En outre, comme en témoignent de nombreuses évaluations, les prestataires de la finance inclusive ont fait la preuve de leur capacité à servir efficacement les bas revenus et à produire des résultats positifs. En revanche, actuellement, le déblocage du financement climatique destiné aux pays à revenu faible et intermédiaire est compliqué, avec des montants de transaction importants et des processus de décaissement interminables. Ainsi, le taux de décaissement de l’aide au développement liée à l’adaptation n’est que de 59 %, contre 91 % pour l’aide publique au développement en général (a). Le Fonds vert pour le climat et d’autres bailleurs de fonds sont régulièrement critiqués pour la lourdeur de leurs processus, qui prennent souvent cinq ans ou plus avant que l’argent soit versé.
Les prestataires de services financiers inclusifs ont un rôle primordial à jouer dans l’élargissement de la base de l’action climatique à chacun des huit milliards d’habitants de la planète. Ils offrent la solution la plus efficace pour convertir de gros montants de financement climatique en petites sommes qui arrivent directement aux ménages démunis, avec une évaluation des risques supplémentaires relativement limitée et des délais d’exécution rapides.
Enfin, la finance inclusive peut aussi contribuer à réduire le déficit de financements climatiques à l’échelle mondiale. Elle a fait ses preuves en matière de mobilisation de capitaux privés pour le développement, en transformant en 30 ans seulement un secteur autrefois piloté par des ONG et axé sur des subventions pour en faire aujourd’hui une industrie commerciale de grande envergure. Le montant total des prêts accordés par des prestataires de finance inclusive dans le monde excède à présent 180 milliards de dollars par an.

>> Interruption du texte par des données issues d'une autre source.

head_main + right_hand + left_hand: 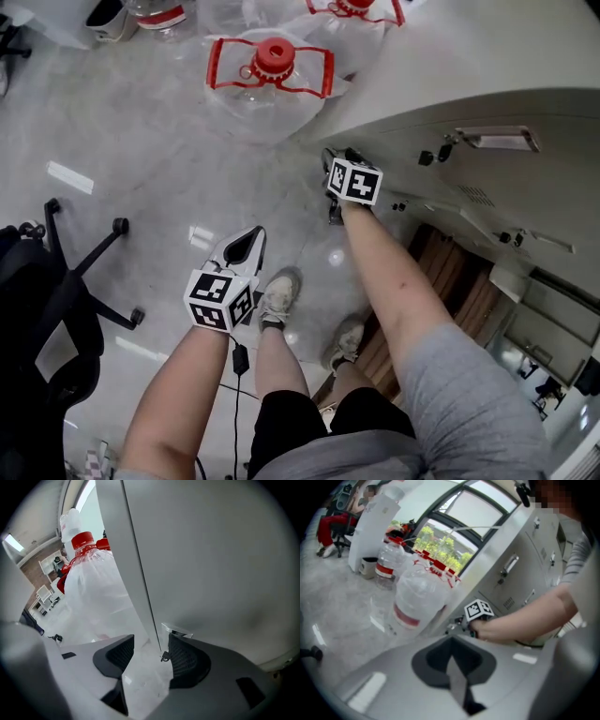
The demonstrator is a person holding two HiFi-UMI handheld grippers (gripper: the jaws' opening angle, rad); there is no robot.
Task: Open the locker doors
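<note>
A bank of grey lockers runs along the right of the head view. My right gripper is low beside a locker door, and it is open. In the right gripper view its jaws straddle the door's left edge. A small metal pull tab sits just above the right pad, and nothing is pressed between the pads. My left gripper hangs over the floor near the person's shoes, away from the lockers. Its jaws are shut and hold nothing.
Large clear water jugs with red caps and handles stand on the floor just left of the lockers, close to the right gripper. A black office chair is at the left. The person's shoes and a dangling cable are below the left gripper.
</note>
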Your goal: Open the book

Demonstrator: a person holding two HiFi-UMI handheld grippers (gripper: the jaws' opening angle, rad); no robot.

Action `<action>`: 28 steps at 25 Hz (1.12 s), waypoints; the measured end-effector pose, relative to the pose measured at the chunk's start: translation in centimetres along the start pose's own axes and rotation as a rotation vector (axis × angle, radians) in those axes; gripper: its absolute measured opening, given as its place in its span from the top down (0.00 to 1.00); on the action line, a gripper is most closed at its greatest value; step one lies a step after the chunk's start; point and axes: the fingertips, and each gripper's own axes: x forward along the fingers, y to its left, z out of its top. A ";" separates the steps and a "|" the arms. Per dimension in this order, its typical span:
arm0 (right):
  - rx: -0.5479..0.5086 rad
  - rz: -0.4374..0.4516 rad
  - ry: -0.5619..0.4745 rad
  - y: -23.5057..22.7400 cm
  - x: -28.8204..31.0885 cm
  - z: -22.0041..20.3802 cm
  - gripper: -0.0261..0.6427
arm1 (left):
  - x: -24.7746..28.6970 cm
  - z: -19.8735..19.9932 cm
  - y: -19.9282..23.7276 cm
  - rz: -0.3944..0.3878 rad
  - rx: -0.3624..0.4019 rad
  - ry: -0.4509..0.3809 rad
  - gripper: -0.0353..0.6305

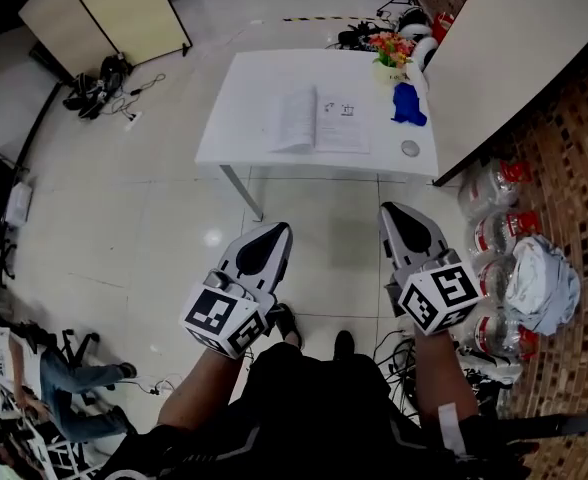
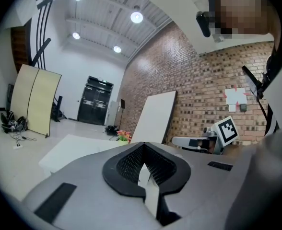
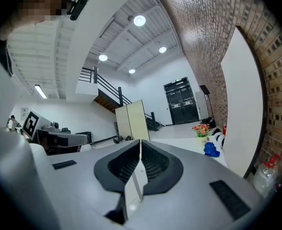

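Pale floor tiles (image 1: 144,208) fill most of the head view, with a brick wall (image 1: 569,158) along the right side and a large white board (image 1: 519,53) leaning against it. Well ahead of the person stands a white table (image 1: 242,103), and on it lies the book (image 1: 319,123) — already open, its pages spread flat near the table's middle, the left-hand page slightly raised. Beyond the book, at the table's far right corner, sits a pot of flowers (image 1: 392,48); a blue object (image 1: 408,105) lies just in front of it, and a small round thing (image 1: 410,149) rests near the table's near right edge. Both grippers are held low and close to the person's body, well apart from the table and touching nothing on it. The left gripper (image 1: 277,230) points forward and a little to the right, its marker cube (image 1: 221,318) nearest the camera; its own view shows the two jaws pressed together with nothing between them. The right gripper (image 1: 396,213) points forward beside it, marker cube (image 1: 439,296) behind, and its jaws too are pressed together on nothing. Plastic bottles (image 1: 494,233) stand along the foot of the brick wall, and a beige folding screen (image 1: 109,13) stands at the far left with cables (image 1: 109,78) on the floor just in front of it.
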 end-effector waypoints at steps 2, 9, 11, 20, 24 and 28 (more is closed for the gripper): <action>-0.001 0.019 -0.013 1.3 -2.0 0.0 0.96 | -1.7 -0.5 -1.4 0.011 0.005 0.008 0.94; -0.040 0.018 -0.047 8.2 -7.5 0.4 0.96 | -9.4 -1.0 -4.6 -0.028 0.051 -0.008 0.94; -0.053 -0.001 -0.048 10.9 -9.0 -0.3 0.96 | -12.6 -1.6 -5.1 -0.044 0.057 -0.017 0.94; -0.007 -0.102 -0.027 23.2 -15.7 -3.1 0.96 | -24.7 -4.0 -6.1 -0.138 0.049 0.014 0.94; -0.040 -0.095 -0.023 26.6 -18.5 -2.8 0.96 | -27.5 -3.5 -7.2 -0.133 0.037 0.000 0.94; -0.046 -0.083 -0.031 26.9 -21.2 -2.2 0.96 | -28.9 -2.7 -9.3 -0.115 0.048 -0.021 0.94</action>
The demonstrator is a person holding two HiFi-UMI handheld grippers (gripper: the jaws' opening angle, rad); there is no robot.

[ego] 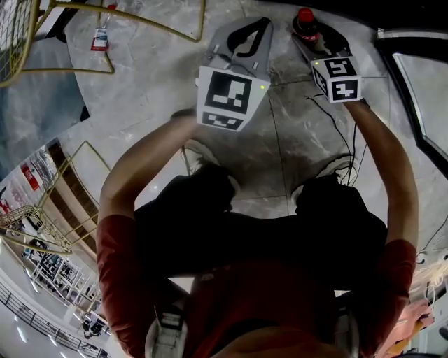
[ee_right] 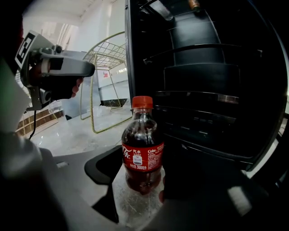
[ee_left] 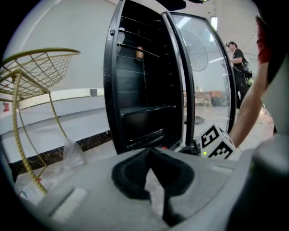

Il est temps que la finance inclusive soit au premier plan de l’agenda climatique. Dans le cadre des négociations mondiales sur le financement du climat, la question de savoir comment atteindre les personnes les plus affectées et renforcer leurs capacités doit être au centre des préoccupations. La finance inclusive est un moyen puissant de garantir que l’action climatique peut bénéficier à chaque habitant de notre planète en proie au réchauffement du climat.